[EXERCISE GOAL]:
Transcribe word for word the section of the records below that opens with the line containing "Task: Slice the" and closes with the line containing "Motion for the"; drop every picture.

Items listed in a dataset
BEGIN
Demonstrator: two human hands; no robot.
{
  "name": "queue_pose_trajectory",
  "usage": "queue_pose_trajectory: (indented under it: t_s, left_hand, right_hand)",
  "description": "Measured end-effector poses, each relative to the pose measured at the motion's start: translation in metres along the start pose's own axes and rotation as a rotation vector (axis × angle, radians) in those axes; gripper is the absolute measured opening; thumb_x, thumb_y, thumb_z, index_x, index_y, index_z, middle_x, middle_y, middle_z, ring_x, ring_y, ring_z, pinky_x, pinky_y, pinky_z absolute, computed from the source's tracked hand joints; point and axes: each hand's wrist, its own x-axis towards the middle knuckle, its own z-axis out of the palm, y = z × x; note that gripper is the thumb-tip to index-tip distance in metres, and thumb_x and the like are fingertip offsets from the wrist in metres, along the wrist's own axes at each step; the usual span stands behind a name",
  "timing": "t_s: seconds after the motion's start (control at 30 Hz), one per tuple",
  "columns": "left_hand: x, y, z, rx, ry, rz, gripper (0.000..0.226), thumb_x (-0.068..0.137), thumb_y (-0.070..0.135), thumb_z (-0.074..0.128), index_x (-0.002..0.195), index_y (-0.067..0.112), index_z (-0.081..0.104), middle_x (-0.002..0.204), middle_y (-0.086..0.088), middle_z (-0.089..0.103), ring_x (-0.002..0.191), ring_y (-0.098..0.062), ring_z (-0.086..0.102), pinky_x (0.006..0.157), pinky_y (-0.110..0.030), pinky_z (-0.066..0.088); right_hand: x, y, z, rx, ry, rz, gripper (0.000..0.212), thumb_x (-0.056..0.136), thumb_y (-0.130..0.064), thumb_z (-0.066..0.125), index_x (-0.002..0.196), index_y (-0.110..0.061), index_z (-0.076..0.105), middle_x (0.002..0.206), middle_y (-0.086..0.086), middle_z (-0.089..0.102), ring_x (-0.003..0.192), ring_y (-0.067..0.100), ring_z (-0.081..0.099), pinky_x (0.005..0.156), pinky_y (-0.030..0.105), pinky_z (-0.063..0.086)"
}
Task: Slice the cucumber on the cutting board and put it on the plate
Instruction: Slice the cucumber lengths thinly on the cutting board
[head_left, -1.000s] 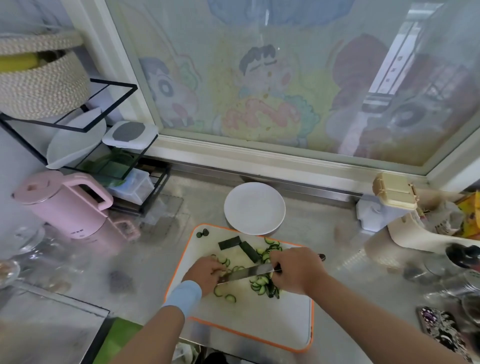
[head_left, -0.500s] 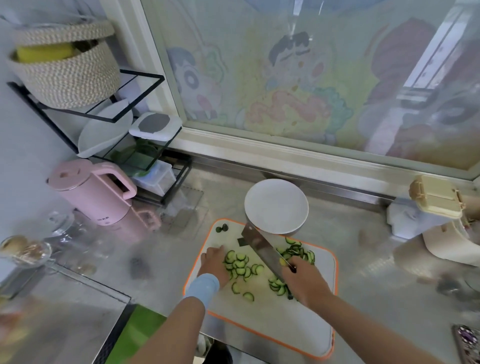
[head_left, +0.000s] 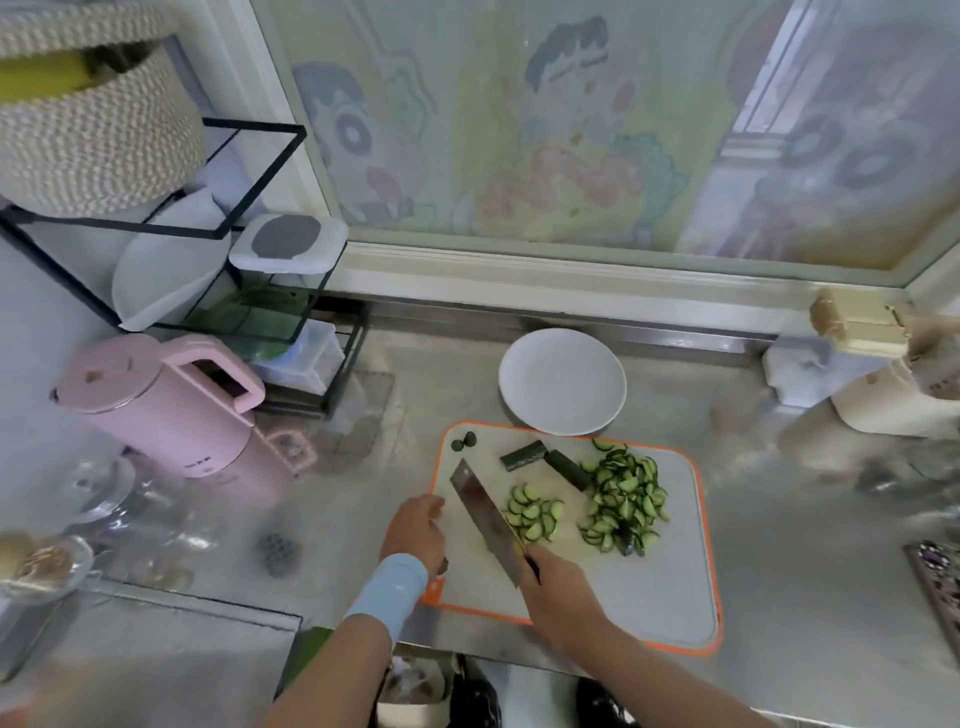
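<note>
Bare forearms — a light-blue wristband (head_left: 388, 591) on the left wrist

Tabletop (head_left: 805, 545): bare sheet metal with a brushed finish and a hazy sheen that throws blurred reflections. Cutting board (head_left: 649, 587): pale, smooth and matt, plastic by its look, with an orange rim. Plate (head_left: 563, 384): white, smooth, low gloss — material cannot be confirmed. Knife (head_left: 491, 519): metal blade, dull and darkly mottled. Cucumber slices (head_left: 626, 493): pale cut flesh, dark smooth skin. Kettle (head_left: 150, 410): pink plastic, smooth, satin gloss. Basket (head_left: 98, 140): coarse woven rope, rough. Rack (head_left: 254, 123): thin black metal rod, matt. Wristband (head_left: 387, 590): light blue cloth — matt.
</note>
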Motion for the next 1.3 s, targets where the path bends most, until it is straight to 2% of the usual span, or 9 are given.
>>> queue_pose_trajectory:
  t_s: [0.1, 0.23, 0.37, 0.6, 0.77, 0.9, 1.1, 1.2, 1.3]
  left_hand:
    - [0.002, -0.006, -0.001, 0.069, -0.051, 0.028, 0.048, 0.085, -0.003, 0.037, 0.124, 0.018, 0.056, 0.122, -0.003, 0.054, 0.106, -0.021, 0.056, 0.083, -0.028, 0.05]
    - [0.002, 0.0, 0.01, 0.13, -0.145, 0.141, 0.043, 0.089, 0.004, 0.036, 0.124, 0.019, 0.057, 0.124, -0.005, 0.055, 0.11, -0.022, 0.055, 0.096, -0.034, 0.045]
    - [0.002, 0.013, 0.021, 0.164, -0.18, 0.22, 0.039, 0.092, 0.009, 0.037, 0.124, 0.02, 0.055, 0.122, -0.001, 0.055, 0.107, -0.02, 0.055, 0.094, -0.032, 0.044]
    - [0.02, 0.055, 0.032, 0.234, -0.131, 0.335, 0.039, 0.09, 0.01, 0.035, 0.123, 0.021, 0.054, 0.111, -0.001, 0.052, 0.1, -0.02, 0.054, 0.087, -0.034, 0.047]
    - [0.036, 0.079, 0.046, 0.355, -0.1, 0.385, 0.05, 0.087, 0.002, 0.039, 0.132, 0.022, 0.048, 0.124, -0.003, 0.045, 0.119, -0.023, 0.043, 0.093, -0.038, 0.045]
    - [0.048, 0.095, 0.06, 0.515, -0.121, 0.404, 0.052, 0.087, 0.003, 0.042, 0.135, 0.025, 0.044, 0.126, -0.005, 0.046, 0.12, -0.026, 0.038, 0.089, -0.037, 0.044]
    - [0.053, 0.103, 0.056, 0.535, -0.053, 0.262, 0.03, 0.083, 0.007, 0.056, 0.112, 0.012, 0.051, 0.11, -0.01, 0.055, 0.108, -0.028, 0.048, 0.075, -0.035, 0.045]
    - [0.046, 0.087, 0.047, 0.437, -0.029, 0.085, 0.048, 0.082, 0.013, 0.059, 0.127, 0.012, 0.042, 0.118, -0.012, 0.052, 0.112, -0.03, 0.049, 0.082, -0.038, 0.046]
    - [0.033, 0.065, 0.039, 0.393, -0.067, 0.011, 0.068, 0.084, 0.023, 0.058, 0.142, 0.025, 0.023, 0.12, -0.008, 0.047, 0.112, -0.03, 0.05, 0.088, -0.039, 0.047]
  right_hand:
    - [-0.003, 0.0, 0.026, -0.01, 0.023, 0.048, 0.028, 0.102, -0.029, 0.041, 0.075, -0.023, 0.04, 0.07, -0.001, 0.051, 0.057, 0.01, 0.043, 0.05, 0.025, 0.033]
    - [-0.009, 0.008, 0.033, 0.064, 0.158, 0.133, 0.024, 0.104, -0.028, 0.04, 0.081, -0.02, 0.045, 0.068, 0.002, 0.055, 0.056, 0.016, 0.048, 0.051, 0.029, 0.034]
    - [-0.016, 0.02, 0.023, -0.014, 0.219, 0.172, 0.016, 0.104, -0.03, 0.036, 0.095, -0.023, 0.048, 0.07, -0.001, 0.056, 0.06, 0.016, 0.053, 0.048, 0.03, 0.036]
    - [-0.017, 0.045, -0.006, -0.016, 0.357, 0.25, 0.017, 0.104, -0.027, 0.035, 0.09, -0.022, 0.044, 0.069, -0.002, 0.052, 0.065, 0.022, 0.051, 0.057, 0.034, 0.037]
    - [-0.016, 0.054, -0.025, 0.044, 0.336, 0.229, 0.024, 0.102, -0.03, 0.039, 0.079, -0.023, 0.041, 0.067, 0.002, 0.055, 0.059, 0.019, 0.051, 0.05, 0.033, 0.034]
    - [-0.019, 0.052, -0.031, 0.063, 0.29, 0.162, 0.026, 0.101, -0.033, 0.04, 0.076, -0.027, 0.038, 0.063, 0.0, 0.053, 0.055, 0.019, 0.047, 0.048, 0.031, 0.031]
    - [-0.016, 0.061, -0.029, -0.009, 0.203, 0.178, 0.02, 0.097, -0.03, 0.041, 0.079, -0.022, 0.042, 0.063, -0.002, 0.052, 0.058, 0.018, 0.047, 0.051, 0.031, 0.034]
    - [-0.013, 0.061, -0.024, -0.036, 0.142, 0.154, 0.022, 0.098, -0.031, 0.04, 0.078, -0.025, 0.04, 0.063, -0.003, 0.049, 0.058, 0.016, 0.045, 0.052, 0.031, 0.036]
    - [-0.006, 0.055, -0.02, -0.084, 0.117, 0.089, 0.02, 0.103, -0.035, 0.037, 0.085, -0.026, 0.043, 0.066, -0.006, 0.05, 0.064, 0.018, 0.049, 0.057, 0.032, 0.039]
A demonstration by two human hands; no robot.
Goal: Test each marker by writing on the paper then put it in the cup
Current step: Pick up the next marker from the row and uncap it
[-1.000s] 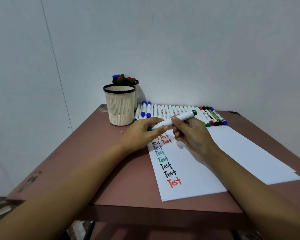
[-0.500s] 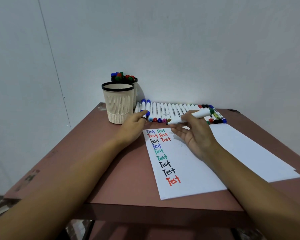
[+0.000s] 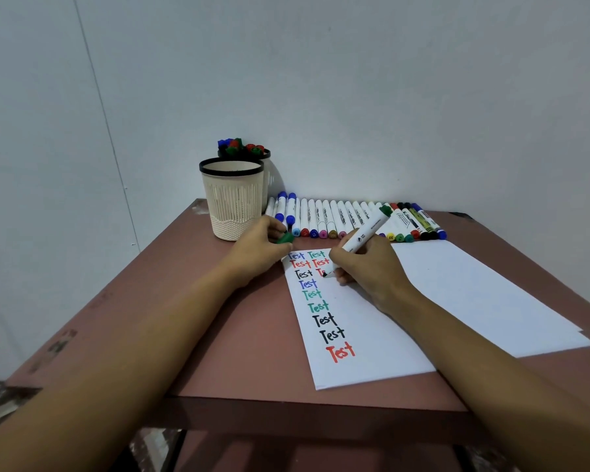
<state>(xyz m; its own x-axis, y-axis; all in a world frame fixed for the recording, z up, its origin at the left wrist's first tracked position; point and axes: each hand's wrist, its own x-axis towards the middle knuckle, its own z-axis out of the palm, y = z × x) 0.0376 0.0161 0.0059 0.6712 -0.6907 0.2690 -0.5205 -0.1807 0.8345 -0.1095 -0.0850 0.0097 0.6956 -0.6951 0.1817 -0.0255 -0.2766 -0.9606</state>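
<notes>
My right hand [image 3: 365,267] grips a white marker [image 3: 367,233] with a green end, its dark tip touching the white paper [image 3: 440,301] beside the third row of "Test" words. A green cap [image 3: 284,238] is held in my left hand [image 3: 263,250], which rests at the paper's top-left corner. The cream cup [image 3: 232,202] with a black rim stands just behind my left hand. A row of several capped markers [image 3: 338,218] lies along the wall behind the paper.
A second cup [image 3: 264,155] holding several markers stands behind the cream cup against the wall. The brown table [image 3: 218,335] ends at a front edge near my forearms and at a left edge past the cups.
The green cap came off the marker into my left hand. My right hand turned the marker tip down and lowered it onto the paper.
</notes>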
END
[ANSWER TO THE EXERCISE]:
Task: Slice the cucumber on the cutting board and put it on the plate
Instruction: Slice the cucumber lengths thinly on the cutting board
[head_left, -1.000s] 
[head_left, -0.500s] 
[head_left, +0.000s] 
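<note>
Bare forearms — a light-blue wristband (head_left: 388, 591) on the left wrist

Tabletop (head_left: 805, 545): bare sheet metal with a brushed finish and a hazy sheen that throws blurred reflections. Cutting board (head_left: 649, 587): pale, smooth and matt, plastic by its look, with an orange rim. Plate (head_left: 563, 384): white, smooth, low gloss — material cannot be confirmed. Knife (head_left: 491, 519): metal blade, dull and darkly mottled. Cucumber slices (head_left: 626, 493): pale cut flesh, dark smooth skin. Kettle (head_left: 150, 410): pink plastic, smooth, satin gloss. Basket (head_left: 98, 140): coarse woven rope, rough. Rack (head_left: 254, 123): thin black metal rod, matt. Wristband (head_left: 387, 590): light blue cloth — matt.
</note>
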Motion for the next 1.3 s, targets where the path bends most, until it is straight to 2% of the usual span, or 9 are given.

This exercise is now done.